* [WORK TASK]:
Give the entries back exactly as they stand, but without pictures.

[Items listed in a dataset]
===============

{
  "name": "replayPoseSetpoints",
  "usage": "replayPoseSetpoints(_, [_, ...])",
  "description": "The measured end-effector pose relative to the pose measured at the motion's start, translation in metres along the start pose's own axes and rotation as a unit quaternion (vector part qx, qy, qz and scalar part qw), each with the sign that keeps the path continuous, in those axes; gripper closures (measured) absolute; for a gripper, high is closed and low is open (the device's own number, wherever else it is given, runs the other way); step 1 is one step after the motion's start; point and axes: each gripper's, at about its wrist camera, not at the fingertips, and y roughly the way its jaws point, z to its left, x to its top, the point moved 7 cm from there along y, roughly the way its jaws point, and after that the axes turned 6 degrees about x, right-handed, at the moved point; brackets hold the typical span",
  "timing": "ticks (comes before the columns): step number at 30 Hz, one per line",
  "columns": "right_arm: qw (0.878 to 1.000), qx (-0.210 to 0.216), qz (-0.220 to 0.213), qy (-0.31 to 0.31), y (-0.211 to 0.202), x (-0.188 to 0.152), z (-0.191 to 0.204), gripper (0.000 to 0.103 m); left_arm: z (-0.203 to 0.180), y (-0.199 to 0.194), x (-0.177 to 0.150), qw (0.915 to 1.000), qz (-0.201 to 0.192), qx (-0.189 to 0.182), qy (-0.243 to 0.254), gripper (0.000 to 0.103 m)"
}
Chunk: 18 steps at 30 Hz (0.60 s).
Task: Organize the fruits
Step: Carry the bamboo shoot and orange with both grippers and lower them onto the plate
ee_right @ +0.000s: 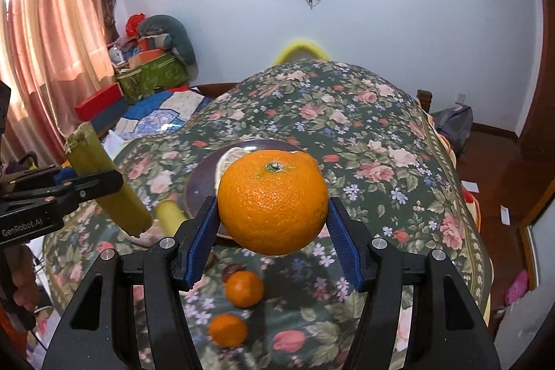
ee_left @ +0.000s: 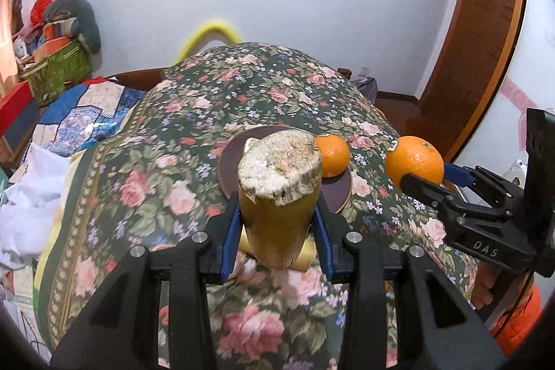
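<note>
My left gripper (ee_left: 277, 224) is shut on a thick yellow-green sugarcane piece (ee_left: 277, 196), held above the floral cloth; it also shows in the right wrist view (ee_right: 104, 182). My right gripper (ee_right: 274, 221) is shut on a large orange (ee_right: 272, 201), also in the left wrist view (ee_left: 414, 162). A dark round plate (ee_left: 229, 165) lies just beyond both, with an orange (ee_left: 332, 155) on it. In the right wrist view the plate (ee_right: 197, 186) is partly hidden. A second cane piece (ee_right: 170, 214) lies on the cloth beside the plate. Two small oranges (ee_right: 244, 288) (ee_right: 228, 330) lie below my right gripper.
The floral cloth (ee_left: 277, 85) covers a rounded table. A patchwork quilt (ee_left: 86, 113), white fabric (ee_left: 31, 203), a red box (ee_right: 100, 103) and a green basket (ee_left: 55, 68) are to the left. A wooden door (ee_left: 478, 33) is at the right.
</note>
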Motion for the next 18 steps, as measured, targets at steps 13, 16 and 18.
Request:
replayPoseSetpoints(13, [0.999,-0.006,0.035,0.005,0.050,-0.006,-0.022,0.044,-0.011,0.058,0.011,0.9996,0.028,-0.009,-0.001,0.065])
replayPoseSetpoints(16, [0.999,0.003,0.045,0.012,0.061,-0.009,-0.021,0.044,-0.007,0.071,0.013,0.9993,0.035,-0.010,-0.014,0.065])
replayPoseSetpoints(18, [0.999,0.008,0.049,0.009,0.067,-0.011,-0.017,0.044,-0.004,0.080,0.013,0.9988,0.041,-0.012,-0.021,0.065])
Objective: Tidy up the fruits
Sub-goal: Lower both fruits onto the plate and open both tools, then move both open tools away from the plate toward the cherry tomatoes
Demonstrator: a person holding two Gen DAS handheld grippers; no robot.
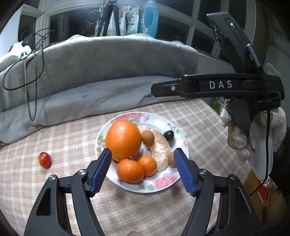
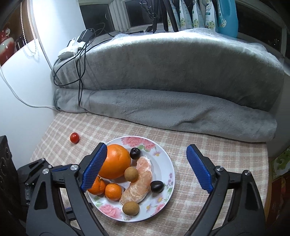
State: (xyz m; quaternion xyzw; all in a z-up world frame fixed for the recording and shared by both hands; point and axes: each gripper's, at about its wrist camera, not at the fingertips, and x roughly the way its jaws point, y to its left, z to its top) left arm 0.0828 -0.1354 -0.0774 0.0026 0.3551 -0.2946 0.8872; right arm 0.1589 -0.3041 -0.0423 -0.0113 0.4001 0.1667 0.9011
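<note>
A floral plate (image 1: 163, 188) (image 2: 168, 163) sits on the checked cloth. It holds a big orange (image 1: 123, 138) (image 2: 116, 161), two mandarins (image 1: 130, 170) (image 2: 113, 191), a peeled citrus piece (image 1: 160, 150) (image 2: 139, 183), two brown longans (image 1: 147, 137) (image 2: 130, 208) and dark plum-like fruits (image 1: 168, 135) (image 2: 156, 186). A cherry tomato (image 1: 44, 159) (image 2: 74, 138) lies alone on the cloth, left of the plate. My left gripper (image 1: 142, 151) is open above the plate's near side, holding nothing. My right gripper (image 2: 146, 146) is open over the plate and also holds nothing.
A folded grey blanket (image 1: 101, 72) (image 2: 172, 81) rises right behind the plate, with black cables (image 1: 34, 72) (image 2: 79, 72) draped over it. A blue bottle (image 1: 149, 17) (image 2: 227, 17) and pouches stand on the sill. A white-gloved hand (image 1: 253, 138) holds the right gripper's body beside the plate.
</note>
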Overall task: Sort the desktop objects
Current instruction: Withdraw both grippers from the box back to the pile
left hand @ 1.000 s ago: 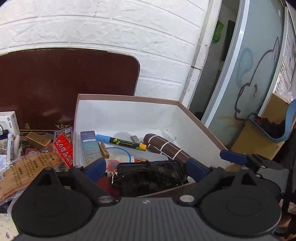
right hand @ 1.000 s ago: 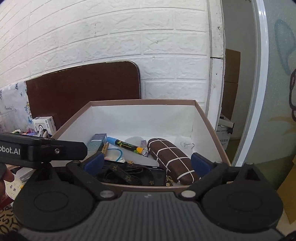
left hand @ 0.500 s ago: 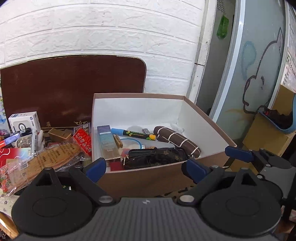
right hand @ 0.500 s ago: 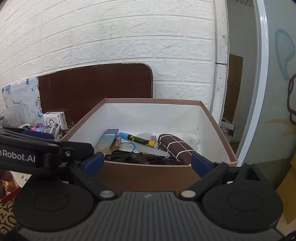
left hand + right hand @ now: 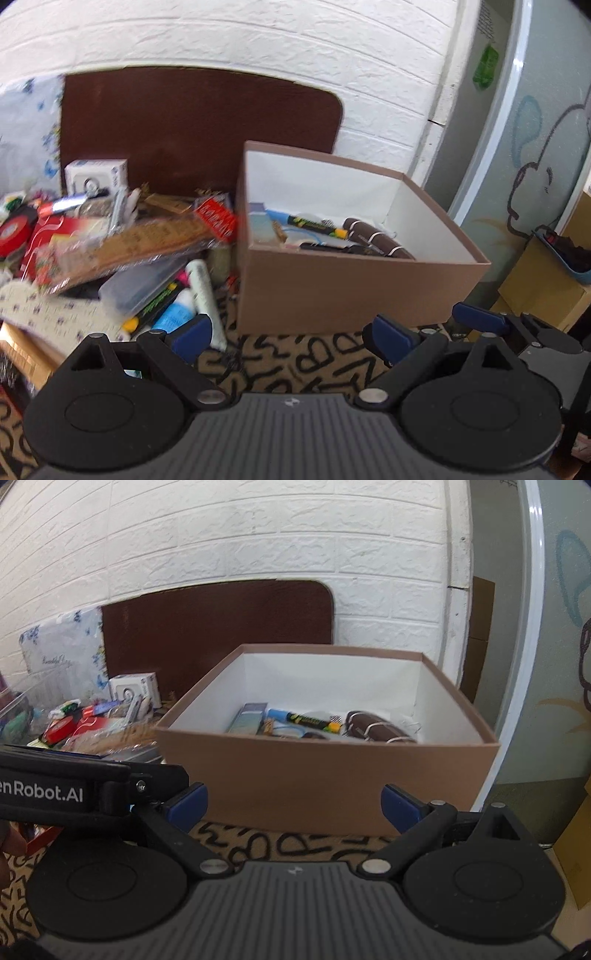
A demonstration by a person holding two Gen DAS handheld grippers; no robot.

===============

* [RESULT OF THIS EXERCISE]:
{
  "name": "replayPoseSetpoints",
  "usage": "replayPoseSetpoints(_, [_, ...])",
  "description": "The measured end-effector pose relative to the pose measured at the motion's start, translation in metres along the start pose's own axes and rotation as a unit quaternion (vector part qx, qy, qz and scalar part qw), each with the sign that keeps the path continuous, in those axes; gripper closures (measured) absolute; for a gripper, high is closed and low is open (the device's own number, wherever else it is given, runs the other way); step 1 is one step after the motion's start; point and axes: each gripper's, at about its wrist camera, not at the fingertips, and y roughly the way its jaws point, z to its left, x to its top, the point moved 7 cm from there along y, roughly the way its jaws point, and after that the axes turned 6 degrees about x, right-handed, at the moved point; brackets hold the typical span",
  "timing": "ticks (comes before the columns): step number at 30 Hz, one per line",
  "columns": "right_arm: qw (0.878 to 1.000), qx (-0.210 to 0.216), qz (-0.220 to 0.213), qy (-0.31 to 0.31), y (-0.211 to 0.202), x (-0.188 to 0.152), z (-0.191 to 0.204), gripper (0.000 to 0.103 m); left_arm: z (-0.203 to 0.180), y (-0.199 to 0.194), x (-0.177 to 0.150), qw (0.915 to 1.000), qz (-0.201 to 0.192), qx (-0.189 to 0.182), qy (-0.243 to 0.254), gripper (0.000 to 0.103 m)"
}
Chunk: 18 steps at 30 Hz (0.60 s).
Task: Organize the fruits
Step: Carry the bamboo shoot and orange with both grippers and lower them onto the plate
ee_right @ +0.000s: 
ee_left @ +0.000s: 
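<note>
My left gripper (ee_left: 277, 224) is shut on a thick yellow-green sugarcane piece (ee_left: 277, 196), held above the floral cloth; it also shows in the right wrist view (ee_right: 104, 182). My right gripper (ee_right: 274, 221) is shut on a large orange (ee_right: 272, 201), also in the left wrist view (ee_left: 414, 162). A dark round plate (ee_left: 229, 165) lies just beyond both, with an orange (ee_left: 332, 155) on it. In the right wrist view the plate (ee_right: 197, 186) is partly hidden. A second cane piece (ee_right: 170, 214) lies on the cloth beside the plate. Two small oranges (ee_right: 244, 288) (ee_right: 228, 330) lie below my right gripper.
The floral cloth (ee_left: 277, 85) covers a rounded table. A patchwork quilt (ee_left: 86, 113), white fabric (ee_left: 31, 203), a red box (ee_right: 100, 103) and a green basket (ee_left: 55, 68) are to the left. A wooden door (ee_left: 478, 33) is at the right.
</note>
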Motion for the next 18 steps, as measured, targets at steps 13, 16 and 18.
Request:
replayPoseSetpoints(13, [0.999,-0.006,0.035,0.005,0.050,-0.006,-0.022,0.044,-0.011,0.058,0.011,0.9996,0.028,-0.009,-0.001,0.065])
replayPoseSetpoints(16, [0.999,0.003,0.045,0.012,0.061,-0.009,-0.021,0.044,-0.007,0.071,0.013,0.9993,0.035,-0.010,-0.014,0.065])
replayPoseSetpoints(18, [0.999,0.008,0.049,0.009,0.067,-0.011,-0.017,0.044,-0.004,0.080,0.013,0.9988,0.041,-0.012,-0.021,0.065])
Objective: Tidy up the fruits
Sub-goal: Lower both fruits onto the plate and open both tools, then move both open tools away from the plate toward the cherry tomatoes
Demonstrator: a person holding two Gen DAS handheld grippers; no robot.
State: (xyz m; quaternion xyzw; all in a z-up world frame fixed for the recording and shared by both hands; point and axes: each gripper's, at about its wrist camera, not at the fingertips, and x roughly the way its jaws point, y to its left, z to its top) left arm 0.0828 -0.1354 -0.0774 0.0026 0.3551 -0.2946 0.8872; right arm 0.1589 -0.3041 -0.0423 -0.0113 0.4001 0.1667 0.9011
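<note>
A floral plate (image 1: 163, 188) (image 2: 168, 163) sits on the checked cloth. It holds a big orange (image 1: 123, 138) (image 2: 116, 161), two mandarins (image 1: 130, 170) (image 2: 113, 191), a peeled citrus piece (image 1: 160, 150) (image 2: 139, 183), two brown longans (image 1: 147, 137) (image 2: 130, 208) and dark plum-like fruits (image 1: 168, 135) (image 2: 156, 186). A cherry tomato (image 1: 44, 159) (image 2: 74, 138) lies alone on the cloth, left of the plate. My left gripper (image 1: 142, 151) is open above the plate's near side, holding nothing. My right gripper (image 2: 146, 146) is open over the plate and also holds nothing.
A folded grey blanket (image 1: 101, 72) (image 2: 172, 81) rises right behind the plate, with black cables (image 1: 34, 72) (image 2: 79, 72) draped over it. A blue bottle (image 1: 149, 17) (image 2: 227, 17) and pouches stand on the sill. A white-gloved hand (image 1: 253, 138) holds the right gripper's body beside the plate.
</note>
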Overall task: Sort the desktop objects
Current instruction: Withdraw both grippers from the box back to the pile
left hand @ 1.000 s ago: 
right hand @ 1.000 s ago: 
left hand @ 0.500 s ago: 
right hand @ 0.500 s ago: 
left hand + right hand @ now: 
A demonstration by a person holding two Gen DAS handheld grippers; no robot.

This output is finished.